En estos procesos, hay una condición que resulta fundamental: contar con información suficiente para entender qué se está decidiendo. Sin ella, el ejercicio puede perder gran parte de su utilidad como herramienta para generar impactos positivos, pues las decisiones difícilmente se basarían en elementos objetivos y medibles. 

La primera idea es clara: la información es lo que posibilita una decisión informada. Participar no puede implicar únicamente elegir entre opciones, requiere entender los problemas que se buscan resolver. Contar con información permite identificar necesidades reales, cómo se han buscado atender previamente, si existen acciones en curso o si los recursos se pueden destinar a temas más urgentes.
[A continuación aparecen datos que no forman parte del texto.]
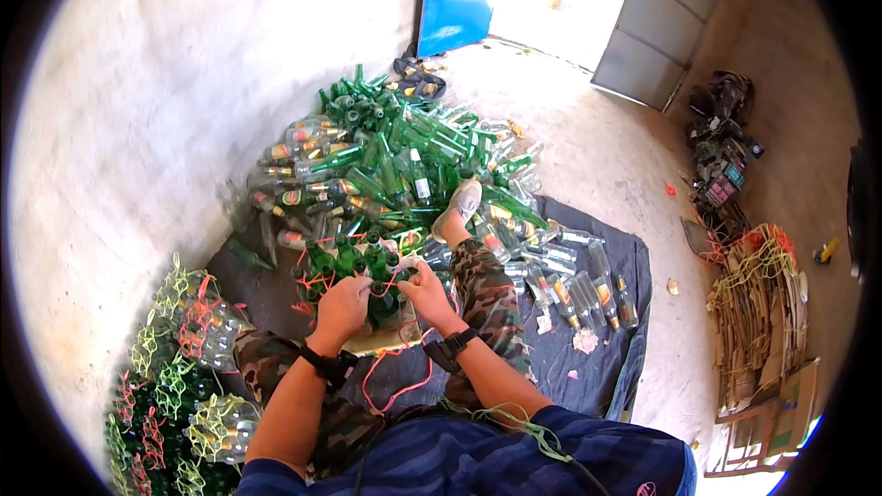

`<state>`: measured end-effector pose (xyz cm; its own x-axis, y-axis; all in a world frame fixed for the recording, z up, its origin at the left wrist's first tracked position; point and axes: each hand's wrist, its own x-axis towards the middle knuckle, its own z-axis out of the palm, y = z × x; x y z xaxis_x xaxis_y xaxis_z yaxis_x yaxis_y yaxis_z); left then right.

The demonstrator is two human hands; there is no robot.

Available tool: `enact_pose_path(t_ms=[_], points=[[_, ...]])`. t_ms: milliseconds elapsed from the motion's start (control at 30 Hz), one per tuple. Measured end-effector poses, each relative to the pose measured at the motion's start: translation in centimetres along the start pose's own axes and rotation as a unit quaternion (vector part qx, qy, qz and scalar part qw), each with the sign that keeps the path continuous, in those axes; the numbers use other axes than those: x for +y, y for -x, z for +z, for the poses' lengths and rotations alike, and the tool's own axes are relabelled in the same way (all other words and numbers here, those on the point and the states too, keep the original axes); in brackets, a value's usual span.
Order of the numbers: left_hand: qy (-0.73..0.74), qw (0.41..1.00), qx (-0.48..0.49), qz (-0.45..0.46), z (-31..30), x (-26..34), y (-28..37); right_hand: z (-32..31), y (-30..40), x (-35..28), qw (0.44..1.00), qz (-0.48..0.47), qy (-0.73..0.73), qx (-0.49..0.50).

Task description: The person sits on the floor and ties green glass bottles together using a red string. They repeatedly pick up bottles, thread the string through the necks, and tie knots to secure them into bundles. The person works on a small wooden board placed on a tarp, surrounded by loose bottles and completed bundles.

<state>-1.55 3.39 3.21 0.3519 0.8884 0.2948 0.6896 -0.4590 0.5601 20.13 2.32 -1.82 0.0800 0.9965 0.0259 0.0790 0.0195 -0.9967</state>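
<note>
Between my knees stands a cluster of upright green glass bottles (375, 256), with red plastic string (318, 281) looped around their necks. My left hand (344, 304) pinches the string at the near side of the cluster. Just to its right, my right hand (428, 295) grips the same string, and a short span runs between the two hands by a bottle neck. A loose length of red string (406, 386) hangs in a loop towards my lap. Under the bottles lies a piece of cardboard (386, 339). Pale green string (510, 417) lies across my shirt.
A large heap of loose green and clear bottles (386, 165) lies ahead on a dark sheet (579, 386). Bottles tied with coloured string (172, 386) stand at left. Bundled cardboard (758, 331) is at right. Beyond the heap, a blue door (462, 0) stands open.
</note>
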Motion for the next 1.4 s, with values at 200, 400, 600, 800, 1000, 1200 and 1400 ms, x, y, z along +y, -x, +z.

Decidir con información permite orientar recursos públicos de forma más estratégica y efectiva. 

A partir de ahí se abre una segunda dimensión: la información es clave para que la participación se dé en condiciones de igualdad. Para lograr este cometido es necesario que las personas tengan acceso a la misma calidad de información. De otra forma, se generan diferencias en la capacidad de decidir, que finalmente se traduce en desigualdades en la incidencia ciudadana. Garantizar información clara, accesible y comprensible para todas las personas no solo fortalece la participación, también contribuye a que se ejerza en un plano más justo y equitativo.

Finalmente, la calidad de la información determina la calidad de las decisiones. No basta con abrir espacios de participación, es necesario que se acompañen de información que permita comparar, evaluar y, a partir de eso, elegir. Solo así la participación puede traducirse en la toma de decisiones más eficiente, generando mayores beneficios para toda la población. 

Desde esta perspectiva, la participación ciudadana no se puede medir únicamente con el número de personas que acuden a votar, sino por la capacidad real que tienen estas personas de tomar decisiones informadas. Y esa capacidad depende, en gran medida, de que la información esté disponible en condiciones que permitan entenderla y utilizarla. En ese sentido, se juega la forma de democracia a la que aspiramos: una en la que todas las personas podamos influir y decidir en condiciones de igualdad y justicia. Con ello, hagamos lo que nos corresponde.